Two: it has high-tech running gear.

It comes with a paddle shift transmission, adaptive suspension with five drive modes, a limited-slip differential, Brembo brakes and variable-assistance steering as standard.

Three: It has credentials

The development team under engineering head Albert Biermann drove the test mules the equivalent of 27 times round the world, in every conceivable climate, on four continents. And every version of the developing design did at least 480 laps (that 10 000 km!) on the tortuous Nurburgring Nordschleife.

Four: It’s an entirely European design.

The Stinger was designed in the Kia design studio at Frankfurt in Germany, under the guidance of chief design officer Peter Schreyer and European head of design Gregory Guillaume.

Guillaume in particular has said that he was influenced by the elegant luxury tourers that wafted the rich and famous from Paris down to the Riviera for the summer when he was growing up in France in the 1970s.
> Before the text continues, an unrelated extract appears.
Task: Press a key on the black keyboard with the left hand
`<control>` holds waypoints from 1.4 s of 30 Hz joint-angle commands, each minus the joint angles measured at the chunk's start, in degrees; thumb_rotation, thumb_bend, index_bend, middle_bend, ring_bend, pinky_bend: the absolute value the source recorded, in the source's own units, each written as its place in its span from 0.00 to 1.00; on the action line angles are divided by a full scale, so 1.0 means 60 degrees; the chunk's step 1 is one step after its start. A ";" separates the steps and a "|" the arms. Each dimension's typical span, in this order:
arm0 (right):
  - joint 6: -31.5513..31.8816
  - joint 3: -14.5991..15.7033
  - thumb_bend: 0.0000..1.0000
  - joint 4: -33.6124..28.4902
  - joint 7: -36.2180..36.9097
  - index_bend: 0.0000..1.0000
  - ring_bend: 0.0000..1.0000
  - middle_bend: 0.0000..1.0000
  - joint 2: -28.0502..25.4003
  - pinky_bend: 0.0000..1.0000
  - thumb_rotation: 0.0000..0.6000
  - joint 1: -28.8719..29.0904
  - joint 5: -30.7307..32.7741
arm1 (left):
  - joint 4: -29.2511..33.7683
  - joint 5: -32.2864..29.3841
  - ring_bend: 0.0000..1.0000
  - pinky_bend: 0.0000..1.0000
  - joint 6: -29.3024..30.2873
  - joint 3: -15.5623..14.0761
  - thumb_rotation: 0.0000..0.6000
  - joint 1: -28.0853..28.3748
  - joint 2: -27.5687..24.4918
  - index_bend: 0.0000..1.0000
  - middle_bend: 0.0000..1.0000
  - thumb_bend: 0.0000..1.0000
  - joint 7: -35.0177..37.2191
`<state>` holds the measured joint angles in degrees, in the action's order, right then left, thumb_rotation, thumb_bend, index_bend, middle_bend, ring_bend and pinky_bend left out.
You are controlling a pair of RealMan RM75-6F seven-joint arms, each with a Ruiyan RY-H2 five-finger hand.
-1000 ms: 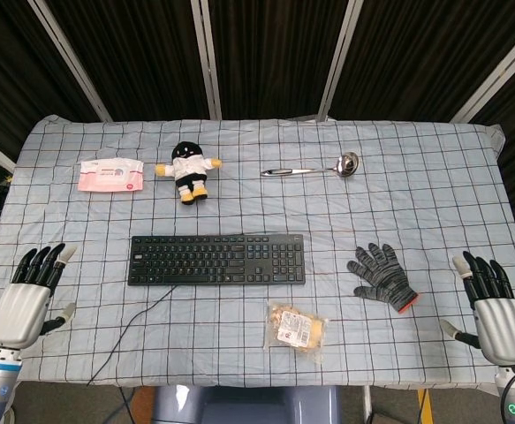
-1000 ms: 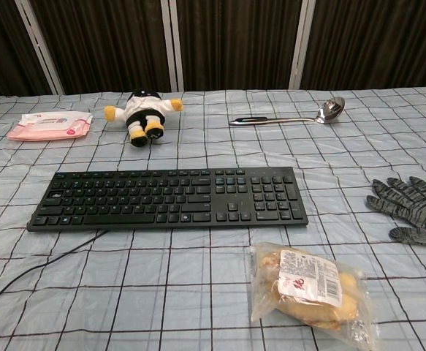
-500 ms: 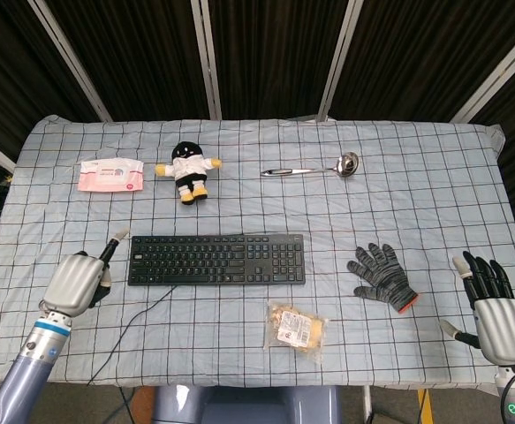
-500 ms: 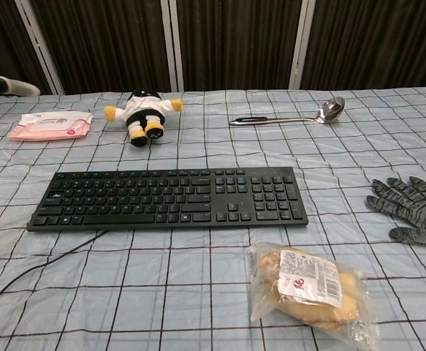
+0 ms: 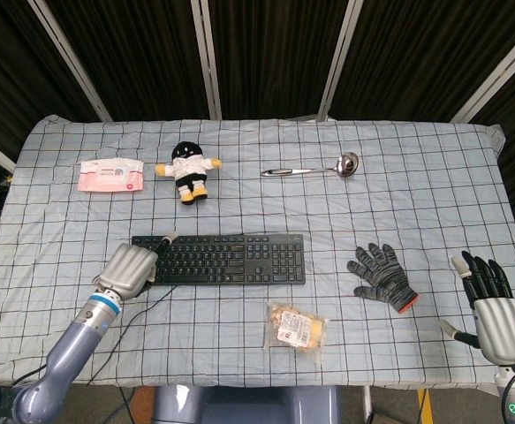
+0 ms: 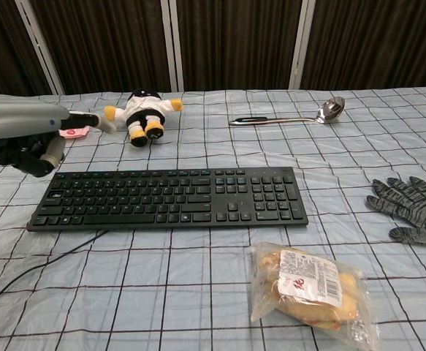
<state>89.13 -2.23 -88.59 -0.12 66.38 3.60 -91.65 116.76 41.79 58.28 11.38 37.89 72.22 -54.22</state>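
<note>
Keyboard point(image 5: 217, 259) first: the black board lies flat near the middle of the table, long side parallel to the front edge, its cable point(image 5: 138, 316) trailing off toward the front left corner; my left hand point(image 5: 131, 268) hangs over its left end, most fingers curled into the palm and holding nothing, one finger point(image 6: 88, 120) stretched out straight like a pointer; from the chest view that finger looks to sit above the keys rather than on them, so I judge the press not yet made; to do it well I should tip the wrist so the fingertip points down, settle over the middle of one key rather than a seam between two, and come down straight and gently; a slanted push could catch a neighbouring key or nudge the board along the checked cloth point(image 5: 266, 208); the curled fingers must stay clear of the left-end keys; my right hand point(image 5: 491, 311) rests by the front right corner, fingers spread and empty, well apart from the grey glove point(image 5: 382, 276).
</note>
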 commanded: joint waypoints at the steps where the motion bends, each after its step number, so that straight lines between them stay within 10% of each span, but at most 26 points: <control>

Five: It’s a classic shape.

The Stinger combines the classic ‘Gran Turismo’ proportions - long bonnet, short front and long rear overhangs, cabin set well back over the rear wheels - with a fashionable sweeping roofline that meets the waistline just ahead of the lip spoiler.

This is a profile that has come to epitomise luxury Grand Touring, from the prewar Hudson Terraplane, to the Bentley Continental of the 1950s, the Jaguar E-Type 2+2 of the 1960s, the Lamborghini Espada of the 1970s and the Alfa Romeo GTV of the 1980s.

Six: Defining the design.

The front treatment shows a wider, more classically proportioned (but still recognisable) ‘tiger nose’ grille between slim headlight clusters with fashionably complex multi-LED architecture, while the rear is kicked up, tucked in and chopped off, with four tailpipes and more than a hint of a Kamm tail (think Aston Martin DB6, Ferrari 365 GTB/4 Daytona) in the lip spoiler.

Seven: It’s actually a five-door hatchback.

Ever since certain German carmakers started referring to sedans with swoopy rooflines as coupés, which is wrong, because a coupé is specifically a two-door car (‘coupé’ means ‘cut off’ in French and originally referred to a shortened version of a standard open tourer with only two doors and two seats) the distinction between sedan and hatch, two-box and three-box, has become blurred.

The way we see it, if it has a window in the boot-lid, it’s a hatchback; if the rear window is fixed and the boot opens separately, it’s a sedan (four doors) or a coupé (two doors). By that definition, the Stinger is a luxury five-door hatchback.

Eight: it has lots of bells and whistles.

If grand touring is all about luxury, comfort and convenience features the Stinger qualifies, with full leather trim, eight-way adjustable heated and ventilated sports seats, dual-zone automatic aircon, virtual instrumentation, head up display, a 20cm colour infotainment touchscreen, front and rear USB ports and wireless cellphone charging.

Driver aids include autonomous emergency braking, lane keep assist, high beam assist, driver attention warning, speed limit information, blind spot detection with rear cross traffic alert and vehicle stability management with dynamic torque vectoring.

Nine: But the sound track is fake.

That spine-tingling V6 growl is coming to you from the car’s 15 speaker harman/kardon sound system, not the engine compartment - and can be ‘tuned‘ via the drive mode selector switch. Not cool, even when BMW does it.

Ten: It has a mountain to climb

The Stinger will be competing against the Audi A3/S3, BMW 3 Series and Mercedes-Benz C-Class; most of the Teutonic Triumvirate’s previous challengers from the Far East, however, have fallen short in those elusive criteria, classy design and perceived quality.

Kia hopes to overcome that with a car created in Europe by Europeans, for a sophisticated and discerning target market. Time, and the buying public, will tell if they got it right.